Andrea Romano del Pd ha chiesto di “fare piena luce sulle minacce e intimidazioni rivolte da Rocco Casalino contro il Foglio e il suo giornalista Salvatore Merlo”. Mentre dall’altra parte degli schieramenti Guido Crosetto, FdI ha twittato: “Per quanto non condivida parte della linea editoriale del Foglio e molte delle posizioni di Claudio Cerasa, questa mattina sono corso a comprarne una copia ed oggi pomeriggio farò l’abbonamento on-line. Mi hanno convinto a farlo le parole di Rocco Casalino”. Il quale però si difende: “Era solo una battuta rivolta al giornalista del Foglio, in un momento informale di festeggiamenti per i vitalizi. Sono certo che Merlo ne fosse ben consapevole, considerando che ho specificato anche con lui che stavo scherzando. Credo fortemente nella libertà di stampa e nel pluralismo dell’informazione, sono il primo a volere che ci siano più mezzi di informazione possibili, ovviamente abolendo il finanziamento pubblico”.
Ma la polemica monta.
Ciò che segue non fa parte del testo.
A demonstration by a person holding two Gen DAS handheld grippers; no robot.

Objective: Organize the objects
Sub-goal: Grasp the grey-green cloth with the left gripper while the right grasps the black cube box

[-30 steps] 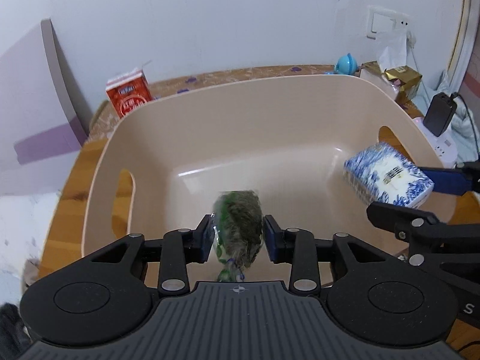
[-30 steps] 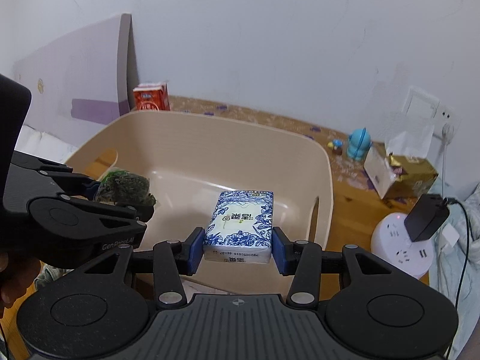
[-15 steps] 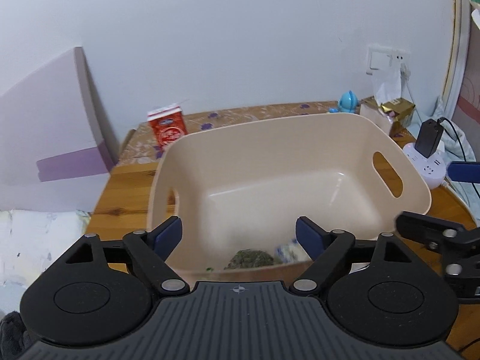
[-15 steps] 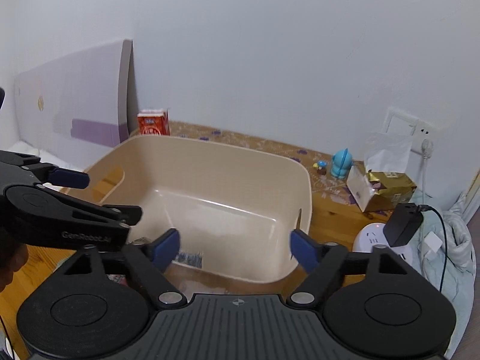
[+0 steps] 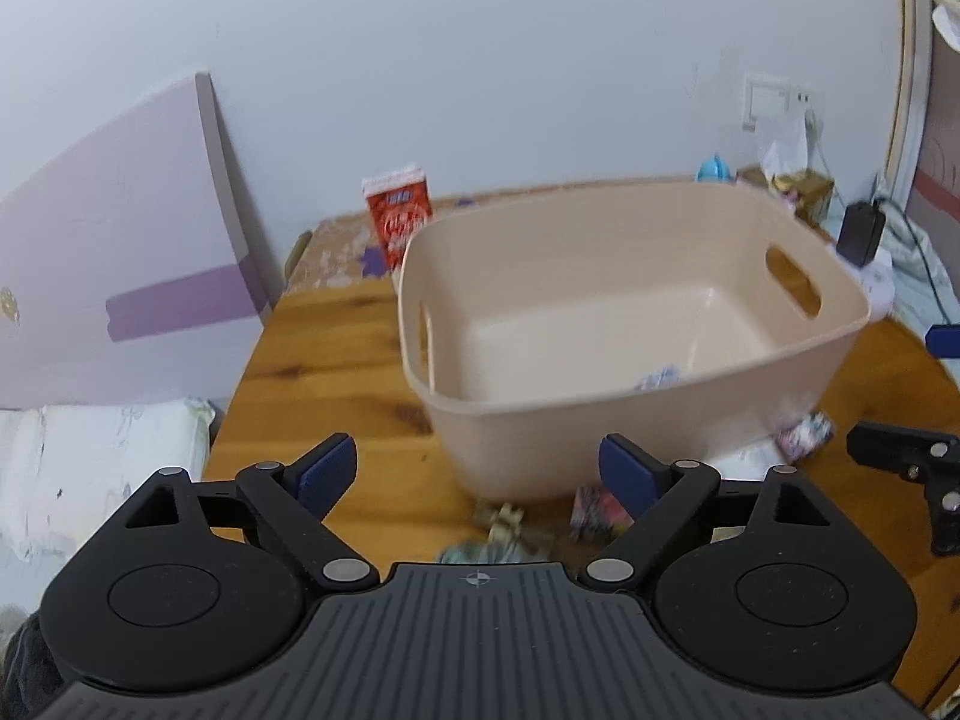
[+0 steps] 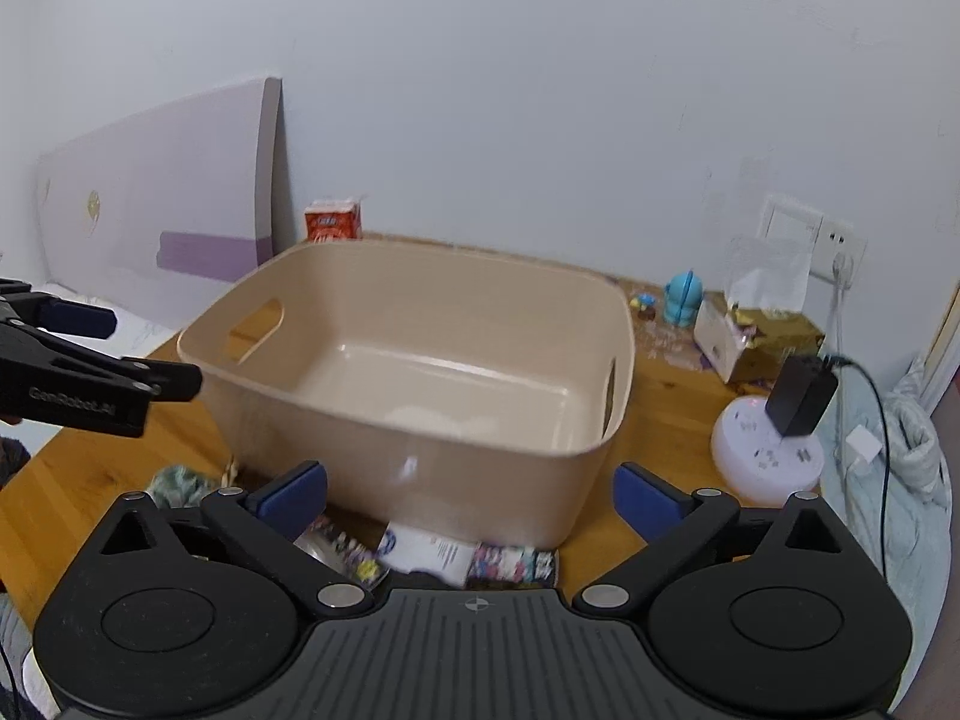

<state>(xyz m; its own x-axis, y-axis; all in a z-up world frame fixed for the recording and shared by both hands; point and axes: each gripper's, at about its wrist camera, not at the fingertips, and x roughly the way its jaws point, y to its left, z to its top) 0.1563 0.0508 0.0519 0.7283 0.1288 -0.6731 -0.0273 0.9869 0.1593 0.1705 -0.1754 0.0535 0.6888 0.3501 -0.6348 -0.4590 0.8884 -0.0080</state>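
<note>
A red carton (image 6: 332, 223) stands upright at the back of the desk (image 5: 318, 372), against the white wall (image 6: 540, 90). A lilac board (image 6: 156, 204) with a purple stripe leans on that wall to the left. At the right, a blue figurine (image 6: 683, 297) stands near a gold tissue box (image 6: 759, 339) with tissue sticking up from it. Behind them a wall socket (image 6: 813, 237) is mounted. A round white power strip (image 6: 765, 450) sits on the desk's right edge with a black adapter (image 6: 801, 395) plugged into it, its cable trailing right. White bedding (image 5: 90, 456) lies left of the desk.

bin (image 6: 420, 306) beige | carton (image 5: 399, 219) red/wht | table (image 5: 336, 360) wood-brown
</note>
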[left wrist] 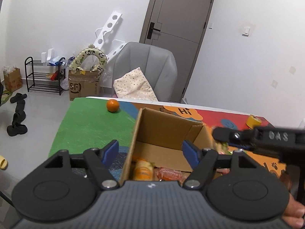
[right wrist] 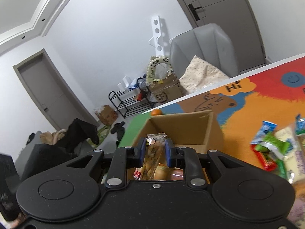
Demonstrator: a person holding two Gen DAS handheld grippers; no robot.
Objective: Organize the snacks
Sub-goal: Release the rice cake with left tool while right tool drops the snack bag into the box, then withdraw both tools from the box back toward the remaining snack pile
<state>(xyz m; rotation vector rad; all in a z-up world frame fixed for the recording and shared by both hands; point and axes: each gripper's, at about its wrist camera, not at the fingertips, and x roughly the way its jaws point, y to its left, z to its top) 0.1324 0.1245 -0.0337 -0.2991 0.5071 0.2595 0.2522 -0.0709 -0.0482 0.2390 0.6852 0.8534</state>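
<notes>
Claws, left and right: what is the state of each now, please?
Left claw: open, holding nothing, above the cardboard box.
Right claw: closed on a clear-wrapped snack packet.

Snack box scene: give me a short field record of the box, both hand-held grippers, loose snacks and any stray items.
box: open cardboard box on the colourful mat, a few wrapped snacks inside
left hand-held gripper: open, nothing between its pads, over the box
right hand-held gripper: shut on a clear-wrapped snack, above the box
loose snacks: pile of packets on the mat right of the box
stray items: orange beyond the box; yellow tape roll at the far right
</notes>
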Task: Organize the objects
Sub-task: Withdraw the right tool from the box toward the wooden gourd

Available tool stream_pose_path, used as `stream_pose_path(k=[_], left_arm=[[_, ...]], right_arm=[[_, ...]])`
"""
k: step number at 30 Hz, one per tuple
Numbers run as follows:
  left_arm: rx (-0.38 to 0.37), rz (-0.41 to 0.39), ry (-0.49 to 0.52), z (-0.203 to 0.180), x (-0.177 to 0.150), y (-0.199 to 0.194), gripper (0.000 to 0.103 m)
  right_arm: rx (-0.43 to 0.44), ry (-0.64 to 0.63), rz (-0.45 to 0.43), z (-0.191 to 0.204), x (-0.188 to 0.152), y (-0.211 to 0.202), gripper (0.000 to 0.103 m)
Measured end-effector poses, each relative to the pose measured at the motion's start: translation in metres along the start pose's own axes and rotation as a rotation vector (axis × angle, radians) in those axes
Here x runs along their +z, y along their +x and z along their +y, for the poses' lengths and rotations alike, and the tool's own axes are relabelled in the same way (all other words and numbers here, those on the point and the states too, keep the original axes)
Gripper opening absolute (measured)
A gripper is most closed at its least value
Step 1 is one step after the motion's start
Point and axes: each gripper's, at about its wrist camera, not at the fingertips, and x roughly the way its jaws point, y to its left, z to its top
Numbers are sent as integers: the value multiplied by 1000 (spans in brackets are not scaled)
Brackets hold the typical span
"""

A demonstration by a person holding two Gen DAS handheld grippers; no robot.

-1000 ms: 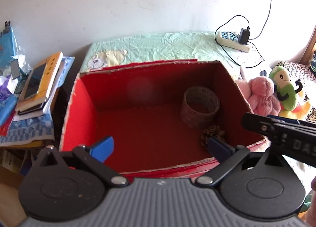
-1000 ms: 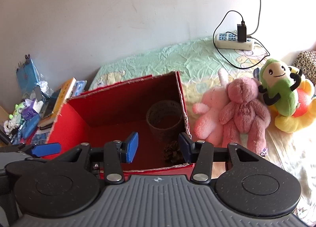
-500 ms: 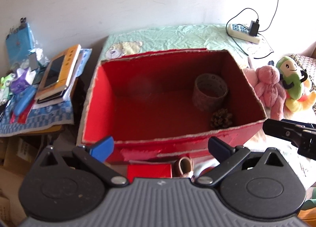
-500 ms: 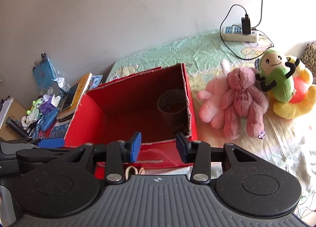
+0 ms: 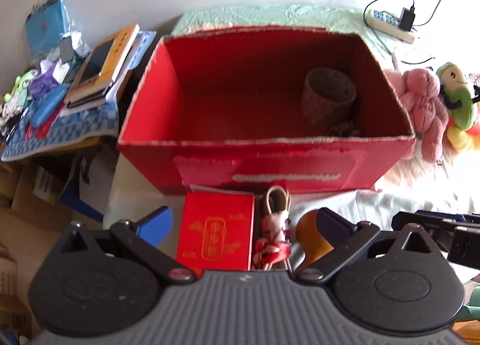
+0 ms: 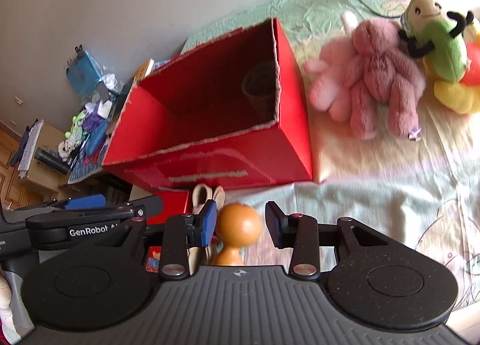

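Right tool [image 6: 240,223] closing around gourd [image 6: 238,225], seemingly untouched.

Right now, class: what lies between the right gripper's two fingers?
In the right wrist view, an orange wooden gourd sits between the closing fingers of the right gripper; a gap remains on its right side.

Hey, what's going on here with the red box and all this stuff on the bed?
A person is tidying with a handheld gripper in each hand. The right gripper has its jaws closing around an orange wooden gourd, not yet pressing it. The left gripper hangs open over a small red packet and a knotted charm. The red box already holds a woven cup and a pinecone.
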Motion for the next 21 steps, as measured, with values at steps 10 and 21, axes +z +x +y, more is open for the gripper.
stream_pose_path(k=[10, 21], left_arm=[[0, 84, 7, -13, -22, 20, 101], [-93, 93, 34, -22, -37, 23, 101]], right_arm=[[56, 50, 85, -20, -16, 12, 36], [78, 79, 138, -26, -17, 18, 33]])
Il dem Michele Anzaldi sollecita l’Ordine dei giornalisti di Milano ad aprire un’istruttoria.
La frase di Casalino è quindi anche un chiaro riferimento al fatto che il Foglio percepisce finanziamenti pubblici come giornale di partito, tanto che il direttore Cerasa era stato rimbeccato per non esser stato un po’ più morbido con il nuovo Esecutivo e per restare in tema, il solo giornale di Partito che non riceve finanziamenti pubblici è ancora e attualmente il nostro Avanti!